Ace wrestler Vinesh Phogat had a forgetful campaign at the Tokyo Olympics. India’s brightest medal hopes Phogat bowed out in the quarterfinals as she was pinned, a climax none could have imagined. Following her loss, the star grappler has been peppered with criticism along with a ban from the Wrestling Federation of India (WFI) for alleged misconduct.
Following a long drawn silence, Vinesh has finally opened up on her Tokyo 2020 campaign. she shares that she is pondering on the thought of leaving the sport as she opened up about her strained mental health over the years. “For the last one week, so much has been going on inside me. It’s a story of two hearts, two minds. I have given everything to wrestling and now is the right time to leave. But on the other hand, by chance I leave and don’t fight, it’ll be a bigger loss for me.“
“Right now, I really want to focus on my family. But everyone outside is treating me like I am a dead thing. They write anything, they do…. I knew that in India, you fall as fast as you rise. One medal (lost) and everything is finished,” Vinesh was quoted by the Indian Express.

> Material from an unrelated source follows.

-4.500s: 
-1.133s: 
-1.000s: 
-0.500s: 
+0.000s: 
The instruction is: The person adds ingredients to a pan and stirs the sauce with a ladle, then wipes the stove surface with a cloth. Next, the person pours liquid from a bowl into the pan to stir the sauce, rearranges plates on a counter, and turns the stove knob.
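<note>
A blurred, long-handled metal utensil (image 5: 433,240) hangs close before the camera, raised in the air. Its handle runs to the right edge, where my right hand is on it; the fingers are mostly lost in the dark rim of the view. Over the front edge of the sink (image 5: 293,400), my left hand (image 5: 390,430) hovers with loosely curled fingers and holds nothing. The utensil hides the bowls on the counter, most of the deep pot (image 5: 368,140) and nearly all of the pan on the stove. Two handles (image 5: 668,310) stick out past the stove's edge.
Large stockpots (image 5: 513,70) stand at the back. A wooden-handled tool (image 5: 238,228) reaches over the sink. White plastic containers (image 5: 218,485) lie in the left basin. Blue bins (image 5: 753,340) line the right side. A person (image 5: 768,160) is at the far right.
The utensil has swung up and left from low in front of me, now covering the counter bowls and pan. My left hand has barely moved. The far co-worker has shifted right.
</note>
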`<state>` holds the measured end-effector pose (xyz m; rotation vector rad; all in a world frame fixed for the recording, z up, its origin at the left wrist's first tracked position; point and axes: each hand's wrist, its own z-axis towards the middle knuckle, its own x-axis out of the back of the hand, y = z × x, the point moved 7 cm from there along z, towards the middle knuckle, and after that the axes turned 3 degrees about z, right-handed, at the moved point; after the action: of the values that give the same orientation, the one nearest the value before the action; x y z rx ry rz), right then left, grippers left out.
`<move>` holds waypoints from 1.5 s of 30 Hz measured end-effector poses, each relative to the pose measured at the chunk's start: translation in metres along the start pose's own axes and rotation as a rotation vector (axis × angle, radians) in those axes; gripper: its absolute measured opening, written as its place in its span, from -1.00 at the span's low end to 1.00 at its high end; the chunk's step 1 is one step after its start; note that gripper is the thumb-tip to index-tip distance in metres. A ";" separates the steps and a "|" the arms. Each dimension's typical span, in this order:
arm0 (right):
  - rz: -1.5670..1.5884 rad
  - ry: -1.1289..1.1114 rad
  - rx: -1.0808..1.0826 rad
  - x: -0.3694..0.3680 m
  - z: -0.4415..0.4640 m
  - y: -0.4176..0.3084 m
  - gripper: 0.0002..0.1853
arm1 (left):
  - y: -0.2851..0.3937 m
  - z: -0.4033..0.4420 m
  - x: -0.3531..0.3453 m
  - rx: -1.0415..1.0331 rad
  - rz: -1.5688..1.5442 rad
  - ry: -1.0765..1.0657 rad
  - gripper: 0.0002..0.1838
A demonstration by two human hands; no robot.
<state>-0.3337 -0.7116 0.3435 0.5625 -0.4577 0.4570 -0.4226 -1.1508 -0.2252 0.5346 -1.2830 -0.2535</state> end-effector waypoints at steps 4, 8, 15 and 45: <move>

“My mind was blocked, I didn’t know how to complete a takedown,” Vinesh Phogat
Vinesh Phogat, the 2019 World Championships bronze medalist, looked out of her rhythm at the Tokyo Games. The ace grappler shares that it might have been a recurring concussion that came back to haunt her in Tokyo. Phogat adds that her trusted ally, the “salt pills” didn’t work at the Games making it even worse.
“I had a concussion in 2017, since then I have suffered from it. Things become blurry. It has gone down a lot but when my head strikes on anything, it comes back. Maybe it was that. Maybe it was the blood pressure. Maybe the weight cut. I’m used to salt capsules. They helped a lot. But they did not work in Tokyo where I was alone.“
Ahead of the Games, Vinesh’s pleas for a dedicated physio were denied by the Indian Olympic Association. A physio is very crucial for wrestlers, especially those like Phogat who is returning from an injury and cut weight right before their competition. She shares that, IOC allotted her a physio from the shooting team and the move backfired as expected.
“I was reducing weight. I was my own physio and I was the wrestler. I was assigned a physio from the shooting team. She did not understand my body. My sport has very specific demands. She couldn’t help me with what my regular physio used to. Last day, when I am reducing weight, am I supposed to explain things to her on how things are done in wrestling, or focus on myself? It’s unfair to both of us.“
“On the day of the bout, I was not getting the feel. After the weight cut, I warmed up, I still didn’t feel it,” she adds.
Vinesh Phogat shares that her tryst with mental health started in 2019 when she was forced to change her category and she has been reeling ever since. The loss in Tokyo and the criticism that followed only worsened the case for her. Vinesh admits that she has no mental strength as she evaluates her future in the sport.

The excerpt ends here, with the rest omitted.